• Task requirements:
Restate word for word the lines of the data below, from the first through the one that has "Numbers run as".

Entries taken from a collection:
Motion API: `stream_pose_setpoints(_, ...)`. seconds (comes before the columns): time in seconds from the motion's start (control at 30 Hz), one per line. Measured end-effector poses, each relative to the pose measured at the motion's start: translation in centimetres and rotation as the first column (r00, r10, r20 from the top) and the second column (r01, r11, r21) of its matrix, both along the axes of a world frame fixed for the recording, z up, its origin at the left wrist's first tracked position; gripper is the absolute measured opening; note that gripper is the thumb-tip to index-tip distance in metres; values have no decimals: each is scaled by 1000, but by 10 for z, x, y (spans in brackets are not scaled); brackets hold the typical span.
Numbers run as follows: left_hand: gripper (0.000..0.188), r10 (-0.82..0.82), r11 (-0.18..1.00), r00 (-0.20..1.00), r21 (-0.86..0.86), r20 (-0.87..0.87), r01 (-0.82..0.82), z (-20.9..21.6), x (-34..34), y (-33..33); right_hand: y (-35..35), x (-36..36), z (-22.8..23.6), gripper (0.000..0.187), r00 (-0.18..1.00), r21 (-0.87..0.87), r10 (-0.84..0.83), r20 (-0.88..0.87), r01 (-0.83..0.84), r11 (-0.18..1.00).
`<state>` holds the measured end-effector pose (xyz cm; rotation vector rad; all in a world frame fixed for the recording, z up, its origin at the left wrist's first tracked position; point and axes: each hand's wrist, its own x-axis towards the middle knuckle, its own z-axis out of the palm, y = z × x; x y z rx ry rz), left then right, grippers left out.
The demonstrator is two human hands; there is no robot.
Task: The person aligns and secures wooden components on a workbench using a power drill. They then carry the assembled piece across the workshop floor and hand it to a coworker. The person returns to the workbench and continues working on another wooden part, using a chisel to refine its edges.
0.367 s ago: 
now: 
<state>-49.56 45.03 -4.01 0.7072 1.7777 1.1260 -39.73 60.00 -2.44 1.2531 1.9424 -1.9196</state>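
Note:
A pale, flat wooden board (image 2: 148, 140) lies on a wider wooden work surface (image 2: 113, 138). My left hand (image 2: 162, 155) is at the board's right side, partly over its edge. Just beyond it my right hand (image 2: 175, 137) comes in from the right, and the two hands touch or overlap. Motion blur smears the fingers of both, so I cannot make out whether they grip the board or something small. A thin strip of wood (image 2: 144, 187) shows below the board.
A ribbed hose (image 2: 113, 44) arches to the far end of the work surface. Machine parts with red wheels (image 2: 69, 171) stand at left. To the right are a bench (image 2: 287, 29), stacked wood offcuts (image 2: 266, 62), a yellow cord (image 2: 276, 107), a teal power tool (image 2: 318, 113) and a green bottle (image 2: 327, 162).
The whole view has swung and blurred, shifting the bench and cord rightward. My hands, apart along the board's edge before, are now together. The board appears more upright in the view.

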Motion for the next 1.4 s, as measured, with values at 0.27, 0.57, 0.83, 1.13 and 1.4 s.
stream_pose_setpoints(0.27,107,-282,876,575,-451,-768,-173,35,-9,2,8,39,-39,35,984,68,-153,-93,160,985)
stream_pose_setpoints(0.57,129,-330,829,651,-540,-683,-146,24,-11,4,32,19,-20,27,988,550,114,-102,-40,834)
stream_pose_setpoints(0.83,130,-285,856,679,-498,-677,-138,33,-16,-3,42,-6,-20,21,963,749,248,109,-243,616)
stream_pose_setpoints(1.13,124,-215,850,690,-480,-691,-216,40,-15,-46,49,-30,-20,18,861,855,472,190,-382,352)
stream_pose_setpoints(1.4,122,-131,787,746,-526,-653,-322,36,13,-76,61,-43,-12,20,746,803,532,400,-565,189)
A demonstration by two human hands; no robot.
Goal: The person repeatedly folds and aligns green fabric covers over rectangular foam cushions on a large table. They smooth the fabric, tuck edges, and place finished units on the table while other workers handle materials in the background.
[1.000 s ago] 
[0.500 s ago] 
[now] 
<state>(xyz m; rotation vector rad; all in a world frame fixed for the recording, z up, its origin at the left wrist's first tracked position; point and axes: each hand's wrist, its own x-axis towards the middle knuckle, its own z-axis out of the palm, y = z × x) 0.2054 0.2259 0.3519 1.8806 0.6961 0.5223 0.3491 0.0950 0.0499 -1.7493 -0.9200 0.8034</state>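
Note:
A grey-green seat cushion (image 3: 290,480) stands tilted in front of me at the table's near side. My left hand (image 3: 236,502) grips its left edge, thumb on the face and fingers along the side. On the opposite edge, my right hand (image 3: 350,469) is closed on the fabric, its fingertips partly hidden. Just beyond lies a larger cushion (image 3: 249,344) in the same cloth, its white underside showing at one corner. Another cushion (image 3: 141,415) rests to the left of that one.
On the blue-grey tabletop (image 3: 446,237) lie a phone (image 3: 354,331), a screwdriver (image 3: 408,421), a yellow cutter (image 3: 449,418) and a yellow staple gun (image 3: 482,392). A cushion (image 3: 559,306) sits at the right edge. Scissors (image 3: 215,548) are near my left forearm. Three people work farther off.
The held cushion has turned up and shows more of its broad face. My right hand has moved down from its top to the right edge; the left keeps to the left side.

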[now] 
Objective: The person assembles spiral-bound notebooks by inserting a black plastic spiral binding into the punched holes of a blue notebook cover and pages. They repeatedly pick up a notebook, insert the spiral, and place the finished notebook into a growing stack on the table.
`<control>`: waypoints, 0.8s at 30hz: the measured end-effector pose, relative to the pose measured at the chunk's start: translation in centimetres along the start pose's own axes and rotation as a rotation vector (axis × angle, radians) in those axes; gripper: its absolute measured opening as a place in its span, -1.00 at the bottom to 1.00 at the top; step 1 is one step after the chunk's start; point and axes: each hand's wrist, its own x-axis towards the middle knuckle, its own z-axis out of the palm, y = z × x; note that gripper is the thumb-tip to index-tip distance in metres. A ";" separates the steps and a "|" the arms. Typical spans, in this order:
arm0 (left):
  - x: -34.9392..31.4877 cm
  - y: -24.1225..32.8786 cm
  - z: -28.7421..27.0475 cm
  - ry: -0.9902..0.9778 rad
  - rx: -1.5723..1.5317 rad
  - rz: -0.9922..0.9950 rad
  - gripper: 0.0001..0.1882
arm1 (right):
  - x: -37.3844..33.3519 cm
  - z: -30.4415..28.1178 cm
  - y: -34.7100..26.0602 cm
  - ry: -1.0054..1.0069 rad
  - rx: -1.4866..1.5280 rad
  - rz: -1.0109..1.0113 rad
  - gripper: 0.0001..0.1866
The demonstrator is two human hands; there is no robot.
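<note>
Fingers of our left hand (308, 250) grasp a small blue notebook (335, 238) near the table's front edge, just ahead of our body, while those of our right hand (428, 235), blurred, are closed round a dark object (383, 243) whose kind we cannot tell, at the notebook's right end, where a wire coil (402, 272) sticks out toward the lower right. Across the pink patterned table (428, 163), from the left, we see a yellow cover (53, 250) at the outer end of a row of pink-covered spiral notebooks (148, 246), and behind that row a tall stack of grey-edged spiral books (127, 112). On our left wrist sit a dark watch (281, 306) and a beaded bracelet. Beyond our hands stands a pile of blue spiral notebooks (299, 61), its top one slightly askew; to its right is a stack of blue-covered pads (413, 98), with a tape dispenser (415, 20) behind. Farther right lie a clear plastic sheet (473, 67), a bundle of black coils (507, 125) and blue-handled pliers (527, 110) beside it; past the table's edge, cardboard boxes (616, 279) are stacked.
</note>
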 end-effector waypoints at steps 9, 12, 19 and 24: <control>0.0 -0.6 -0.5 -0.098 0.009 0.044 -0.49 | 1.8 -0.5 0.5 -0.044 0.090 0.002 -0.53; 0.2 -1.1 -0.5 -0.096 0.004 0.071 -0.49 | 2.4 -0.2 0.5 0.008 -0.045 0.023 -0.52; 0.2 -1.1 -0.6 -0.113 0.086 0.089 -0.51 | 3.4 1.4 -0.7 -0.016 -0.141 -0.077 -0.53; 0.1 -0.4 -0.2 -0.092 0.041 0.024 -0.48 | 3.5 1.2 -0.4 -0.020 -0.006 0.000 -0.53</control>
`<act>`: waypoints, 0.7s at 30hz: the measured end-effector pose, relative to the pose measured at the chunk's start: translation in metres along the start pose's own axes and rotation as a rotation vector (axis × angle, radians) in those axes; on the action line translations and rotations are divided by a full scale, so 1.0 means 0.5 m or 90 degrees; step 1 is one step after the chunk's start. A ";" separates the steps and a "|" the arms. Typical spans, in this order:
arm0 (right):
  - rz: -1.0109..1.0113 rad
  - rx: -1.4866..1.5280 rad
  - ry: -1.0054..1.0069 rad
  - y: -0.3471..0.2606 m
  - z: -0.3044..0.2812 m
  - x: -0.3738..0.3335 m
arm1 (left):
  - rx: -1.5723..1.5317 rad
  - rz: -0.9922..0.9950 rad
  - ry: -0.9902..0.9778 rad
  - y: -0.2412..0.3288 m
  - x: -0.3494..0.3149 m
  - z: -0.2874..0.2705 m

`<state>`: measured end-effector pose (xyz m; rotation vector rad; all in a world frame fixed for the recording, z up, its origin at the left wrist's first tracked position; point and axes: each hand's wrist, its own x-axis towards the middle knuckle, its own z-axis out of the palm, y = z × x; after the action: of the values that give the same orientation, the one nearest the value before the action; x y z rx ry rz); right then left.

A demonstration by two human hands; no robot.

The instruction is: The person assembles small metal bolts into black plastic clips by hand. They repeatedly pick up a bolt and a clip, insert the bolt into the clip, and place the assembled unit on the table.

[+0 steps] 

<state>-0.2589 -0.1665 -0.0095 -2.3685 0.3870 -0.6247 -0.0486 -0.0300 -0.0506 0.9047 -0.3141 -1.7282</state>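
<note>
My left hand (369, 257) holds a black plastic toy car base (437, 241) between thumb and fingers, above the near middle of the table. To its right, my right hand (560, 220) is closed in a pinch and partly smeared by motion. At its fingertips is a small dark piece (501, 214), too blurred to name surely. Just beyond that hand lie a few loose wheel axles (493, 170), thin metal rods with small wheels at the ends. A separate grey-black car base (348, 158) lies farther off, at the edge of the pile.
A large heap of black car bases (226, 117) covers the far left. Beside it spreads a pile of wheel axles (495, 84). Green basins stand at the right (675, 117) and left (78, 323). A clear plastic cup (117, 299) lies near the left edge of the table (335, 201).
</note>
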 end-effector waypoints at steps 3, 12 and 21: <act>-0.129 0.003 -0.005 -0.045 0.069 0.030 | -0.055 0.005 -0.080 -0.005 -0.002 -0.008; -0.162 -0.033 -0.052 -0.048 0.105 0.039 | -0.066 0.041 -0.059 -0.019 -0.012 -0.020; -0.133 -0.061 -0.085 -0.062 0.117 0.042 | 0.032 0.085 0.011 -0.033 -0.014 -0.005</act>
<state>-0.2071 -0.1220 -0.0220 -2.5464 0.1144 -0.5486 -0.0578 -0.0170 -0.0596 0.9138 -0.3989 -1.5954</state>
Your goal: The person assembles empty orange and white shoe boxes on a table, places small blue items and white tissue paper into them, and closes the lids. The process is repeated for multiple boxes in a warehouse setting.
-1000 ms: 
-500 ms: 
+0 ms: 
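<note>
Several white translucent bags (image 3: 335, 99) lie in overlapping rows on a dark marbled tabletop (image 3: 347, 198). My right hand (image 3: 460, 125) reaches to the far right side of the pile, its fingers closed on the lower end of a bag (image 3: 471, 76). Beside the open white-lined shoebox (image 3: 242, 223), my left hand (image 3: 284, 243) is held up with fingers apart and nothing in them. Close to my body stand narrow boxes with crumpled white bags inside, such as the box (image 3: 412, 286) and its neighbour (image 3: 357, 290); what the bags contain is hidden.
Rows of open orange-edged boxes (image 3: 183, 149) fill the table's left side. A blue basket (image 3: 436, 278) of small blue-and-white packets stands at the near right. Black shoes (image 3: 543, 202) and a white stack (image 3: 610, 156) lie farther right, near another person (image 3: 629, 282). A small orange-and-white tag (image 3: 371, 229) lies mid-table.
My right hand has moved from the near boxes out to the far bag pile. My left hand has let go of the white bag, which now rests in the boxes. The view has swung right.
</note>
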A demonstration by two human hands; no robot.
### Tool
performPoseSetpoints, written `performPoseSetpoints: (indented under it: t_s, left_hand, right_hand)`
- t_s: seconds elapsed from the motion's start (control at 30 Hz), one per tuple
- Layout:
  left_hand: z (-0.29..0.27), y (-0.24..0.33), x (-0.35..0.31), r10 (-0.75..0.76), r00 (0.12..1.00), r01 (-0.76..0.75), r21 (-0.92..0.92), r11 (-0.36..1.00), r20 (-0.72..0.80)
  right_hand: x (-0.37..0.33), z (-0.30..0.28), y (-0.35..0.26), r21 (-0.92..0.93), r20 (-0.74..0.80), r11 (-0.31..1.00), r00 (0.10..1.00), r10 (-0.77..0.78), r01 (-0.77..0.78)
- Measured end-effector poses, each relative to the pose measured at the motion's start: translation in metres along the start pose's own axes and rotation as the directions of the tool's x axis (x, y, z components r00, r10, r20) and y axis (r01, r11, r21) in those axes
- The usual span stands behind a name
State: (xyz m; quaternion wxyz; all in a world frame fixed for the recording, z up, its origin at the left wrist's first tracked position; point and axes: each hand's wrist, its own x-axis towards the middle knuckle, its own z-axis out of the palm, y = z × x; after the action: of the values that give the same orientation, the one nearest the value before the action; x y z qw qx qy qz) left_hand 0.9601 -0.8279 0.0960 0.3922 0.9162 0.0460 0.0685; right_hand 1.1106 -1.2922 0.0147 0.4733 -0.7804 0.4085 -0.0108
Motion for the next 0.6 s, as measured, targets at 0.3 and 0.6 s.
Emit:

• Reply:
Motion API: `stream_pose_setpoints(_, ...)`. seconds (comes before the columns): time in seconds from the motion's start (control at 30 Hz), one per line. Measured end-effector poses, each relative to the pose measured at the motion's start: translation in centimetres and rotation as the first column (r00, r10, r20 from the top) and the second column (r01, r11, r21) of its matrix, both along the axes of a world frame fixed for the recording, z up, its origin at the left wrist's first tracked position; gripper is the absolute measured opening; note that gripper is the thumb-tip to index-tip distance in metres; values have no decimals: each is scaled by 1000, but by 10 for z, x, y (spans in brackets are not scaled); brackets hold the typical span.
Numbers run as follows: left_hand: gripper (0.000..0.188), r10 (-0.82..0.82), r11 (-0.18..1.00), r00 (-0.20..1.00), r21 (-0.86..0.86), r20 (-0.87..0.87), r01 (-0.82..0.82), z (-20.9..21.6), x (-34..34), y (-33..33); right_hand: y (-35..35), x (-36..36), z (-22.8..23.6), gripper (0.000..0.187), r00 (-0.18..1.00), r21 (-0.87..0.87), r10 (-0.84..0.83), r20 (-0.88..0.87), r01 (-0.83..0.84), r11 (-0.18..1.00).

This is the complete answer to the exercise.